Virtual machine replication is slow using vSphere Replication

Products

VMware vSphere ESXi

Issue/Introduction

Symptoms:

Virtual machine replication is taking a long time to finish with no error displayed.

Regardless of whether legacy replication or enhanced replication is used, any VMs configured for replication are experiencing slowness.
If a recovery plan is executed while a virtual machine is in an active synchronization state, the recovery plan may fail due to the replication status being incomplete.

Validation:

The /var/log/vmware/hbrsrv.log on the Target VR indicates a network-related issue.

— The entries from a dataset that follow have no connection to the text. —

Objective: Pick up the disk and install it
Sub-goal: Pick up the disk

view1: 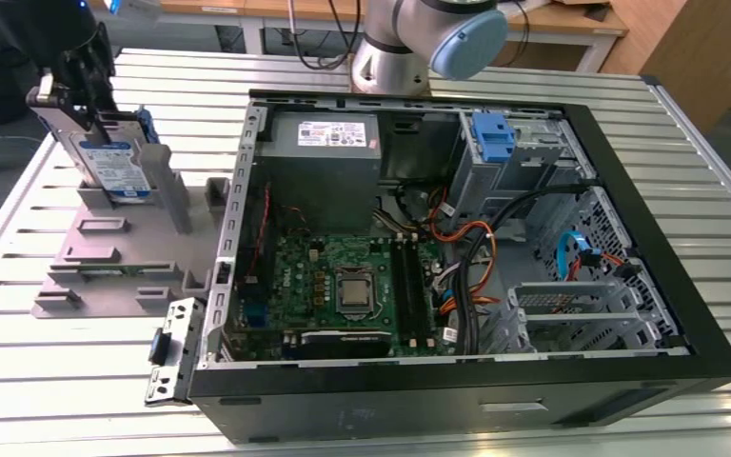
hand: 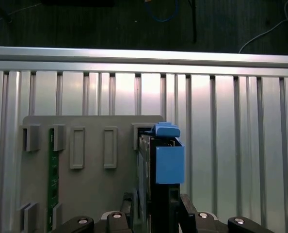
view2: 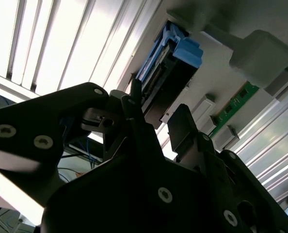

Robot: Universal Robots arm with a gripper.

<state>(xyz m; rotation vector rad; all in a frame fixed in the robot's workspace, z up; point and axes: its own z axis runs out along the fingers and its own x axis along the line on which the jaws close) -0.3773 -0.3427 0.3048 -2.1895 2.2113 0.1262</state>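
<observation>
The disk (view1: 114, 167), a silver drive with a white and blue label in a blue carrier, stands on edge in the grey holder (view1: 111, 257) at the exterior view's left. My gripper (view1: 84, 107) is down over its top end. In the first wrist view the disk (hand: 166, 162) runs between my two black fingers (hand: 130, 209), and the gripper (hand: 158, 208) straddles it. In the second wrist view a thin gap shows between the disk (view2: 170, 73) and one finger (view2: 182, 127), so the gripper (view2: 153, 115) is open around it.
An open computer case (view1: 670, 286) lies to the exterior view's right of the holder, with a motherboard (view1: 340, 286), a grey power supply (view1: 327, 135) and a blue bracket (view1: 498, 138) in the drive bay. A green memory stick (hand: 52, 179) sits in the holder. The table (view1: 73, 381) is slatted metal.
</observation>
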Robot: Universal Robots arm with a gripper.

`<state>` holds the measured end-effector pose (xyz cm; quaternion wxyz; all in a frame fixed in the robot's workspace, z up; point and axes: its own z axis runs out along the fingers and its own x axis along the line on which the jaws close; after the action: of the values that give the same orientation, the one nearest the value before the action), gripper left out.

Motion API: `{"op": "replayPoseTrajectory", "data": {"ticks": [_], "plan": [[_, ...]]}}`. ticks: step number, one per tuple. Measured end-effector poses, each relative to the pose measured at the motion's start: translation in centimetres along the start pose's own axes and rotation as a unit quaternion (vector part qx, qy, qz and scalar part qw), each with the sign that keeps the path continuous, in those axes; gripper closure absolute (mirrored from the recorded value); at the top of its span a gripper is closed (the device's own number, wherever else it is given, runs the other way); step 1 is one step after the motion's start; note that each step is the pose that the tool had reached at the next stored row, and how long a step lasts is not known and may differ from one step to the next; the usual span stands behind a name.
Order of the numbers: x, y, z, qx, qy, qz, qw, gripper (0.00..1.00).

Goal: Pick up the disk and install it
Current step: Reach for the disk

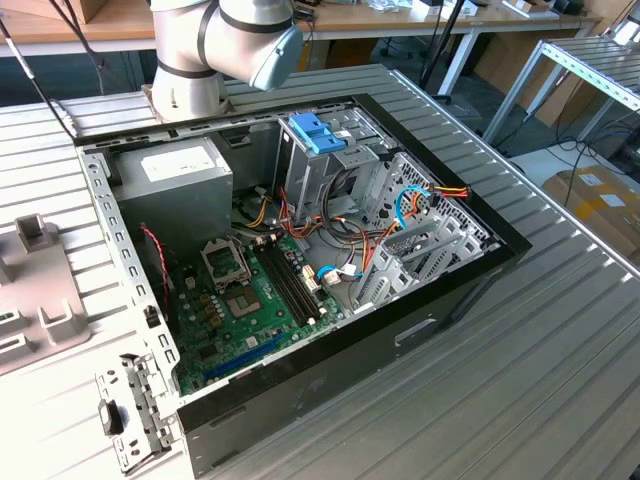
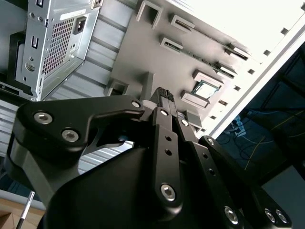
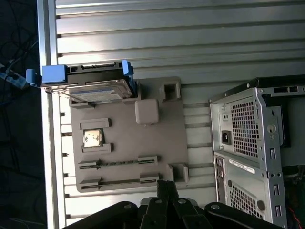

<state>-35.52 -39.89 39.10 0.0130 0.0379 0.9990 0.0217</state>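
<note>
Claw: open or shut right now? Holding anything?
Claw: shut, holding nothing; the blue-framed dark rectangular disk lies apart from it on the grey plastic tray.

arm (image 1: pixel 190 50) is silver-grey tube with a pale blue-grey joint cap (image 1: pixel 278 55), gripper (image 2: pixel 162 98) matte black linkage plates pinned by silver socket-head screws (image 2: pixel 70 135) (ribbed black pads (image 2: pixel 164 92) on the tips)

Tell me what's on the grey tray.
The disk rests at one end of the tray; a small square chip sits in a pocket. Whatever lies beneath the disk is covered.
</note>
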Motion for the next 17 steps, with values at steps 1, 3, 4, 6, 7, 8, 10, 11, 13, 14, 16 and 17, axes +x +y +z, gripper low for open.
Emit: {"op": "replayPoseTrajectory", "data": {"ticks": [1,3,4,6,7,8,10,11,13,14,16,17], "plan": [[0.03,0.00,0.00,0.0000,0.0000,0.000,1.00000,0.89],[0.09,-0.01,0.01,0.0000,-0.0001,0.000,1.00000,0.89],[0.11,-0.01,0.01,0.0000,-0.0001,0.000,1.00000,0.89],[0.19,-0.02,0.00,0.0000,0.0000,0.000,1.00000,0.89],[0.22,-0.02,0.01,0.0000,0.0000,0.000,1.00000,0.89],[0.26,-0.02,0.00,0.0000,0.0000,0.000,1.00000,0.89],[0.32,-0.03,0.00,0.0000,0.0000,0.000,1.00000,0.89],[0.35,-0.03,0.00,0.0000,0.0000,0.000,1.00000,0.89],[0.40,-0.03,0.00,0.0000,0.0000,0.000,1.00000,0.89],[0.43,-0.03,0.00,0.0000,0.0000,0.000,1.00000,0.89],[0.49,-0.04,0.00,0.0000,0.0000,0.000,1.00000,0.89],[0.52,-0.04,0.00,0.0000,0.0000,0.000,1.00000,0.89]]}}
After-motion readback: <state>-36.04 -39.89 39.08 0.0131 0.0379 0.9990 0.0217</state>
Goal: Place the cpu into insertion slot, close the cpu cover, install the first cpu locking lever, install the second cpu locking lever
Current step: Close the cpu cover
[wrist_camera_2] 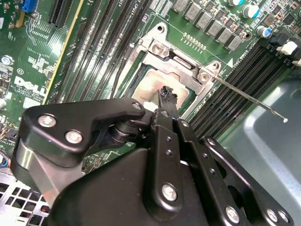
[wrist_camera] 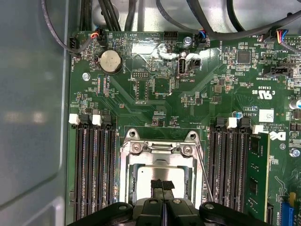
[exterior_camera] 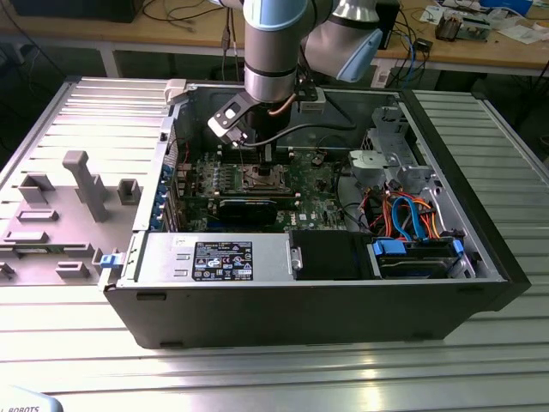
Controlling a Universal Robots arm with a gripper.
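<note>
The gripper [wrist_camera: 162,185] is hanging with its two black fingertips pressed together over the middle of the cpu [wrist_camera: 145,175], which is sitting in the insertion slot [wrist_camera: 125,172] on the green motherboard [wrist_camera: 155,108]. Black memory slots [wrist_camera: 94,169] are flanking it on both sides, one of them carrying a green memory module [wrist_camera: 257,174]. A coin cell battery [wrist_camera: 111,61] is lying near dark cables [wrist_camera: 106,12].

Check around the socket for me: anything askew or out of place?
A thin locking lever juts from a corner of the insertion slot out over the memory slots, not latched down beside it. The cpu looks flat under the hand.
</note>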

2025-01-28T12:16:30.108+05:30 verbose hbrsrv[2748298] [Originator@6876 sub=PropertyProvider] RecordOp ASSIGN: serverStats, HbrServer. Applied change to temp map.
2025-01-28T12:16:32.365+05:30 info hbrsrv[2748277] [Originator@6876 sub=Delta] ClientConnection (ClientCnx '[Y.Y.Y.Y]:55936' id=3 <shut>) is stopping ...
2025-01-28T12:16:32.365+05:30 info hbrsrv[2748277] [Originator@6876 sub=Asio] Closing LWD ASIO -> (plain text)
2025-01-28T12:16:32.365+05:30 info hbrsrv[2748277] [Originator@6876 sub=Delta] HbrSrv cleaning out ClientConnection ([Y.Y.Y.Y]:55936)
2025-01-28T12:16:32.365+05:30 error hbrsrv[2748277] [Originator@6876 sub=Main] HbrError stack:
2025-01-28T12:16:32.365+05:30 error hbrsrv[2748277] [Originator@6876 sub=Main] [0] ClientConnection (client=[Y.Y.Y.Y]:55936) request callback failed: Connection reset by peer: The connection is terminated by the remote end with a reset packet. Usually, this is a sign of a network problem, timeout, or service overload.
2025-01-28T12:16:32.365+05:30 error hbrsrv[2748277] [Originator@6876 sub=Main] [1] Dropping error encountered from network

(Note: In above logs Y.Y.Y.Y is the Source ESXi vmkernel where replication traffic is enabled)

Environment

vSphere Replication 8.x
vSphere Replication 9.x

Cause

This can be caused by following reasons:

Poor replication bandwidth allocation between sites
Network configuration of external switches, routers, firewall and WAN appliances.
Network performance is poor or inconsistent.

Resolution

Engage the physical switch vendor to identify network bottlenecks affecting replication performance, ensure stable connectivity with sufficient bandwidth between source and target sites, and check for congestion or packet loss.

To perform packet captures, follow this article: Using the pktcap-uw tool in ESXi 5.5 and later (341568)

Following commands can be used to capture packets:

To capture packets on the uplink vmnic of source ESXi host where the VM is running:

# pktcap-uw --uplink vmnic --dir 2 -o /vmfs/volumes/Datastore_name/vmnic.pcap

To capture packets on the VMkernel interface used for replication traffic:

# pktcap-uw --vmk vmk0 --dir 2 -o /vmfs/volumes/Datastore_name/vmk2.pcap

To capture packets on the network adapter of the DR site replication appliance:

# tcpdump -i eth0 -w /tmp/eth0.pcap

These packet captures can be analyzed by the physical switch vendor for potential issues on the network such as out of order packets or tcp reset events.